▸ Work task:
A word-for-word transcription of all the data is required.

____

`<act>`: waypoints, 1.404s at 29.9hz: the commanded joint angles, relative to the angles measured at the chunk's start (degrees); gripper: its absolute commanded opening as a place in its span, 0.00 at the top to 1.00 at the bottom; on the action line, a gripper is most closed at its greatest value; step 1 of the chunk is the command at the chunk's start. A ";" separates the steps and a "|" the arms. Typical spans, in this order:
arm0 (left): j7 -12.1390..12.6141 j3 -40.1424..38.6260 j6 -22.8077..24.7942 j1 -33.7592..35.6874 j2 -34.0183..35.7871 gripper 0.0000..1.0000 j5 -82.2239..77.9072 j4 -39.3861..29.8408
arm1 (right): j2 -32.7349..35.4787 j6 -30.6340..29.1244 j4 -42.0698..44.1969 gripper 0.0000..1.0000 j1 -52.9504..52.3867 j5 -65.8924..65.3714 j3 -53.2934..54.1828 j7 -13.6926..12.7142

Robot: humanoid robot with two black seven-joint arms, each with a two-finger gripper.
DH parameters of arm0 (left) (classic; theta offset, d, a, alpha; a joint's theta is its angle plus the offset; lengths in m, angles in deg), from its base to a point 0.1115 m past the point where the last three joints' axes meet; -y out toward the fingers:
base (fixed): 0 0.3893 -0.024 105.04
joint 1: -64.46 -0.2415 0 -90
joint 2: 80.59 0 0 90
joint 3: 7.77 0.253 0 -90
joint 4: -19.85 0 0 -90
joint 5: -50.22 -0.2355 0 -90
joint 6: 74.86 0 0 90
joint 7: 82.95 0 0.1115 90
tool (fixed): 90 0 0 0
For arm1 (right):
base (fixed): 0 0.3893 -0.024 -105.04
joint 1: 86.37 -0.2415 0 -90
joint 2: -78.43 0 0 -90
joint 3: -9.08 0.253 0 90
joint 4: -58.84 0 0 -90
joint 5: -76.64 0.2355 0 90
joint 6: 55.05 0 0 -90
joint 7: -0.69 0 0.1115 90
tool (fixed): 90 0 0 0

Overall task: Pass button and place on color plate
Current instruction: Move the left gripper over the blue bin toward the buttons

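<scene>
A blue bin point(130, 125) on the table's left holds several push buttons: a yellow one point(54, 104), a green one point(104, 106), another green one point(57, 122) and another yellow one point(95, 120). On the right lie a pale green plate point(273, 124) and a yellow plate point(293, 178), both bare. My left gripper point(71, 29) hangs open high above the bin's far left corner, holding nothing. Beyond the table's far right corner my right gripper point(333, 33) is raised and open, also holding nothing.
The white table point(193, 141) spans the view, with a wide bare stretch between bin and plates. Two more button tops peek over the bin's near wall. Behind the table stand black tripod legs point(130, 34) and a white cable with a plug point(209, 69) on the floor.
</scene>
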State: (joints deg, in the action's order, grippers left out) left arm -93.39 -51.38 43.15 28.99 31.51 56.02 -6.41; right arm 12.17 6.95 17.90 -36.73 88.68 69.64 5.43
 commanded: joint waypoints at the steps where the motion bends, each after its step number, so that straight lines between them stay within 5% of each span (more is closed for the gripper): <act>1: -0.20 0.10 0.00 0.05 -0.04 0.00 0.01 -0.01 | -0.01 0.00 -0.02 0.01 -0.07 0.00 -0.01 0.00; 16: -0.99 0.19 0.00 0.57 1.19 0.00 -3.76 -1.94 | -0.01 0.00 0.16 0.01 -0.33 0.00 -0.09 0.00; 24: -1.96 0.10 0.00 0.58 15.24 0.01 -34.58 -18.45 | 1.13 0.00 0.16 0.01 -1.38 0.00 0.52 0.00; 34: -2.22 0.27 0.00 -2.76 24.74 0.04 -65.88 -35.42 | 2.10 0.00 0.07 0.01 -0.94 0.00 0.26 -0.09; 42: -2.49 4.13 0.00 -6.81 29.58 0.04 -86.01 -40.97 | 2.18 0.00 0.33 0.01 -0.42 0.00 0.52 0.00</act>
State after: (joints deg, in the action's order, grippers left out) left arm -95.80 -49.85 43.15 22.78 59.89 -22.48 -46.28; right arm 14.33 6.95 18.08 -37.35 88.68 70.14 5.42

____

▸ Answer section:
`<act>`: waypoints, 1.404s at 29.9hz: the commanded joint angles, relative to the angles measured at the chunk's start (degrees); gripper: its absolute commanded opening as a place in its span, 0.00 at the top to 1.00 at the bottom; on the action line, a gripper is most closed at its greatest value; step 1 of the chunk is the command at the chunk's start. A ";" separates the steps and a "|" the arms. Typical spans, in this order:
arm0 (left): j7 -12.1390..12.6141 j3 -40.1424..38.6260 j6 -22.8077..24.7942 j1 -33.7592..35.6874 j2 -34.0183..35.7871 gripper 0.0000..1.0000 j5 -82.2239..77.9072 j4 -39.3861..29.8408
arm1 (right): j2 -32.7349..35.4787 j6 -30.6340..29.1244 j4 -42.0698..44.1969 gripper 0.0000..1.0000 j1 -52.9504..52.3867 j5 -65.8924..65.3714 j3 -53.2934..54.1828 j7 -13.6926..12.7142

Robot: humanoid robot with two black seven-joint arms, each with a two-finger gripper.
DH parameters of arm0 (left) (classic; theta offset, d, a, alpha; a joint's theta is its angle plus the offset; lengths in m, angles in deg), from its base to a point 0.1115 m past the point where the last three joints' axes meet; -y out toward the fingers:
base (fixed): 0 0.3893 -0.024 105.04
joint 1: -64.46 -0.2415 0 -90
joint 2: 80.59 0 0 90
joint 3: 7.77 0.253 0 -90
joint 4: -19.85 0 0 -90
joint 5: -50.22 -0.2355 0 -90
joint 6: 74.86 0 0 90
joint 7: 82.95 0 0.1115 90
tool (fixed): 90 0 0 0
For arm1 (right):
base (fixed): 0 0.3893 -0.024 -105.04
joint 1: 86.37 -0.2415 0 -90
joint 2: -78.43 0 0 -90
joint 3: -9.08 0.253 0 90
joint 4: -58.84 0 0 -90
joint 5: -76.64 0.2355 0 90
joint 6: 55.05 0 0 -90
joint 7: -0.69 0 0.1115 90
tool (fixed): 90 0 0 0

Overall task: Pass button and place on color plate
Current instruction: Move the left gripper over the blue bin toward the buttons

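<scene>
A blue bin point(130, 125) on the table's left holds several push buttons: a yellow one point(54, 104), a green one point(104, 106), another green one point(57, 122) and another yellow one point(95, 120). On the right lie a pale green plate point(273, 124) and a yellow plate point(293, 178), both bare. My left gripper point(71, 29) hangs open high above the bin's far left corner, holding nothing. Beyond the table's far right corner my right gripper point(333, 33) is raised and open, also holding nothing.
The white table point(193, 141) spans the view, with a wide bare stretch between bin and plates. Two more button tops peek over the bin's near wall. Behind the table stand black tripod legs point(130, 34) and a white cable with a plug point(209, 69) on the floor.
</scene>
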State: (joints deg, in the action's order, grippers left out) left arm -93.39 -51.38 43.15 28.99 31.51 56.02 -6.41; right arm 12.17 6.95 17.90 -36.73 88.68 69.64 5.43
 commanded: joint waypoints at the steps where the motion bends, each after its step number, so that straight lines between them stay within 5% of each span (more is closed for the gripper): <act>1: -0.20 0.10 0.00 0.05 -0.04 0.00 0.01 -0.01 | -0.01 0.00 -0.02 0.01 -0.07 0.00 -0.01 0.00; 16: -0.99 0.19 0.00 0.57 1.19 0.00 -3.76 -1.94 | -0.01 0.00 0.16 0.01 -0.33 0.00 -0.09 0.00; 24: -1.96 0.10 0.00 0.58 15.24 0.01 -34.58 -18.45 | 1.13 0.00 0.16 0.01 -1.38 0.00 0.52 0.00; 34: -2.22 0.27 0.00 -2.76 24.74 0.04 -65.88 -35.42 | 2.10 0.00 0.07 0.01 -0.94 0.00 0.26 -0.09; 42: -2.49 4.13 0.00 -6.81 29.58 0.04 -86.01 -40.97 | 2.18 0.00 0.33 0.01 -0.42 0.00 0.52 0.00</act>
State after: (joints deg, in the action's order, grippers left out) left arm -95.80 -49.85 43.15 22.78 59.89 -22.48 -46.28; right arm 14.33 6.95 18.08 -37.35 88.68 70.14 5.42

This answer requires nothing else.